De nouvelles mesures pour relancer l’économie européenne

Qu’est-ce que la BCE a annoncé d’important ?

La Banque centrale européenne (BCE), l’institution qui gère l’euro, a annoncé une série de mesures pour lutter contre le ralentissement de l’économie européenne. Elle a abaissé son principal taux de 0,05 % à 0 %, ce qui signifie que les banques commerciales (BNP Paribas, LCL, etc.) pourront lui emprunter de l’argent gratuitement. La BCE a également décidé d’augmenter ses achats de dette des États de la zone euro (de 60 milliards d’euros par mois à 80 milliards). La BCE achètera aussi de la dette d’entreprises européennes en bonne santé pour financer leur développement. Du jamais vu. En clair, il s’agit d’injecter de l’argent pour revitaliser l’économie.

Des taux négatifs, qu’est-ce que ça signifie ?
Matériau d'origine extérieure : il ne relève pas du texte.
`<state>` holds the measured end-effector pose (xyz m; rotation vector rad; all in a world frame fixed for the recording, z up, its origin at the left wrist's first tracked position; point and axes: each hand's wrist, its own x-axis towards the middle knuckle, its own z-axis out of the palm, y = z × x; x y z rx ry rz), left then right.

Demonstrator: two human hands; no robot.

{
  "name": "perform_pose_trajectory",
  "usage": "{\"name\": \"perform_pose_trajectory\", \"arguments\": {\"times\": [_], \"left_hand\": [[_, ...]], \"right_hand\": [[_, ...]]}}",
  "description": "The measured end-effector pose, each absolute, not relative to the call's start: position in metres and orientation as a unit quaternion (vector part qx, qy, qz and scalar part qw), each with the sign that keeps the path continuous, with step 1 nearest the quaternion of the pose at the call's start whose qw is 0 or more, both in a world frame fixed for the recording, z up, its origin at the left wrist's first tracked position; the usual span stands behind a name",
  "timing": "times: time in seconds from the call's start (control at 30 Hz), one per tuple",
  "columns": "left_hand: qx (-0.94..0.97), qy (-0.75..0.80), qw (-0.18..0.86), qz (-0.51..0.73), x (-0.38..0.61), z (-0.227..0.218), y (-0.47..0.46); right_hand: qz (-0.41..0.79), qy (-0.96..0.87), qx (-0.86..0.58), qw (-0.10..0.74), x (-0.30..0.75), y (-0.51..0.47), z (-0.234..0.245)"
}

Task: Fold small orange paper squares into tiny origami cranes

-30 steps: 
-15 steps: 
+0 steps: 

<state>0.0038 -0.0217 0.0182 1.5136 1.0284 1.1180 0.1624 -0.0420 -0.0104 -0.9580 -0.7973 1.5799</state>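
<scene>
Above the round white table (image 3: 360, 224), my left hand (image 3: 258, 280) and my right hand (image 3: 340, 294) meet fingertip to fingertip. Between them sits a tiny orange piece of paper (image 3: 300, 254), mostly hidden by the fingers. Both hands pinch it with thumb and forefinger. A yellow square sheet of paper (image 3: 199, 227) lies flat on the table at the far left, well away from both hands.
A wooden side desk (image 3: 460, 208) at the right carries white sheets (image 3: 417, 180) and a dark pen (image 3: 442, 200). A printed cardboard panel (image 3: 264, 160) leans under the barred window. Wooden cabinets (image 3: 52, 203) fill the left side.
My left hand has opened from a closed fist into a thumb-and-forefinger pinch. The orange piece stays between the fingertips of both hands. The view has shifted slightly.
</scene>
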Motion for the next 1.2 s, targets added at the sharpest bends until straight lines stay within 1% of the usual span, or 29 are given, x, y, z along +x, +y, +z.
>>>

Le président de la BCE Mario Draghi a aussi annoncé une nouvelle baisse du taux de dépôt (de -0,3 % à -0,4 %). Cela revient à augmenter la taxe payée par les banques commerciales qui laissent dormir leur argent à la BCE. Cette mesure doit les pousser à prêter davantage aux entreprises et aux ménages. Ce taux négatif supérieur va également décourager les investisseurs étrangers de placer leur argent dans la zone euro. La BCE espère que cela contribuera à faire baisser la valeur de l’euro face aux autres monnaies. Les exportations payées en euros seront ainsi favorisées, ce qui devrait stimuler l'activité économique.

Quel est l’impact sur les ménages ?

Ne vous attendez pas à être rémunéré en empruntant de l’argent auprès de votre banque, c’est interdit par le Code civil. Néanmoins, vous pourrez vous rattraper si vous contractez un emprunt immobilier : les taux sont corrélés avec ceux de la BCE et il n’a jamais été aussi abordable d’emprunter depuis 1945. On peut désormais obtenir un prêt immobilier sur 7 à 10 ans à moins de 1 %. Ce n’était jamais arrivé. La porte-parole du courtier Meilleurtaux.com, Maël Bernier, assure que les taux continueront à baisser. « Nos moyennes sont autour de 2,15 %, explique-t-elle à Brief.me. Elles pourraient prochainement flirter avec les 2 % » (contre 4,3 % en 2012).